The Wiregrass Central supports unit corn trains destined for the Wayne Farms mill at Enterprise. As of early 2016, unit corn trains arrive weekly during the off season, with corn being purchased locally during harvest periods, negating the need for unit train deliveries during that time. Under the terms of the standard Grain Express unit train contract, six-axle CSX run through power traverses the branch to Enterprise in order to deliver the train to the feed mill and is promptly unloaded for the return trip. Corn and soybean products are blended at the mills to produce animal feed, and this combined rail traffic provides the bulk of the volume the Wiregrass Central moves on an annual basis. In addition to feed mill operations, peanut products originate from the Sessions mill on the west side of town, which is served daily by the railroad. Other traffic sources include temporary railcar storage and occasional transloading operations near the physical end of the property.

==Motive Power==

Historically the shortline was operated by an assortment of EMD GP9, GP38 or GP40 locomotives.
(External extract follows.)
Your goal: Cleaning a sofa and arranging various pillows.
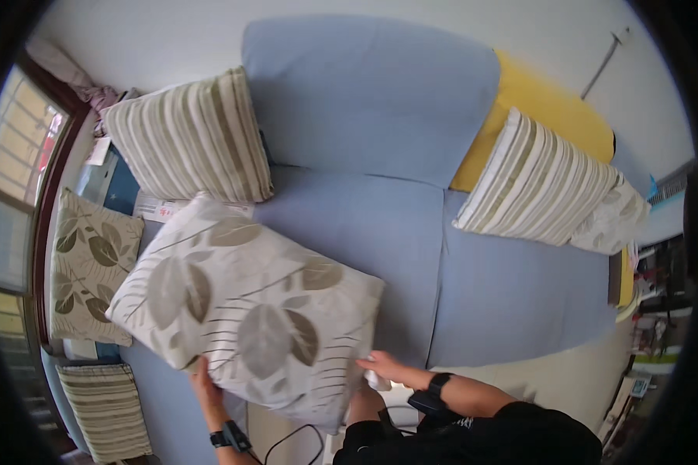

Other models, such as GP7s and a GP8 were also present during the course of Gulf & Ohio ownership. Originally, the Wiregrass Central maintained a bright red paint scheme with large white identifying numbers on the long hoods of their units. As the parent G&O group rapidly expanded its locomotive fleet in the early to mid 1990s, it became uneconomical to repaint all new additions red, thus a flat black scheme was instead created while maintaining the large white long hood numbers. As the year 2000 neared, GP38 model locomotives became favored for day-to-day operations of the railroad, with the remaining older locomotives placed in storage or scrapped at Enterprise.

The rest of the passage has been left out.